» **What the task requires**
Your answer must be every line below, repeated exactly.

» **Data below**
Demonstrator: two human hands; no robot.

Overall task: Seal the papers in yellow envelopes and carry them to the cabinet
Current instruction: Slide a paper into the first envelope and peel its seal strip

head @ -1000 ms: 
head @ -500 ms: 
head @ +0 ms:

» **Task answer**
Demonstrator: two human hands; no robot.

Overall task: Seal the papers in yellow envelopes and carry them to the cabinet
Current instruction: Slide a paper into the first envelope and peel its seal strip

head @ -1000 ms: 
head @ -500 ms: 
head @ +0 ms:

The exercise requires nothing else.